Stanford Negotiates

The university told Congress that paying higher fees is necessary to get access to skilled managers in a competitive market. “Though this situation means that the university is primarily a ‘price-taker’ in terms of the fees it pays,” the school said, it “routinely negotiates favorable terms.”

Grinnell College in Iowa said its performance fees can range from 10 to 30 percent of net profit.

Texas Christian University and Trinity University were the only ones to give details on performance fees.

Trinity, which manages $742.5 million, also distinguished itself as one of two schools to reveal the names of the funds in which it invests. They include private-equity fund Energy Spectrum VII and venture capital fund Woodside Fund IV. Trinity said it paid $2.6 million in management fees for fiscal 2015. The San Antonio, Texas-based school hasn’t paid performance bonuses since its private equity investments are new, said Sharon Jones Schweitzer, a school spokeswoman.

TCU’s $1.5 billion endowment paid about $13.6 million in management costs and $3.6 million in performance fees to asset managers for the year ended May 2015, when the endowment returned 9.6 percent, according to its response.

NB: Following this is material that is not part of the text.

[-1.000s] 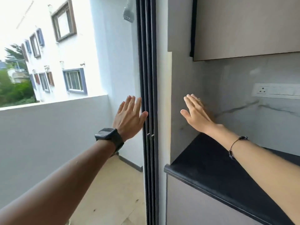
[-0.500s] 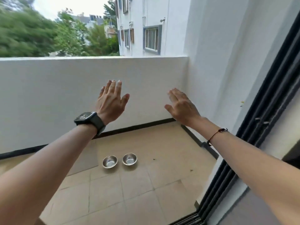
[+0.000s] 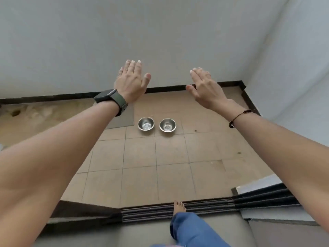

The school disclosed all fees to give an accurate picture of endowment costs, said James Hille, chief investment officer at TCU.

“If you’re paying performance fees, and even high performance fees, that’s ultimately a good thing because you are generating high rates of return,’’ Hille said. “We made the assumption that they would be coming back and asking for that later if we didn’t provide it.’’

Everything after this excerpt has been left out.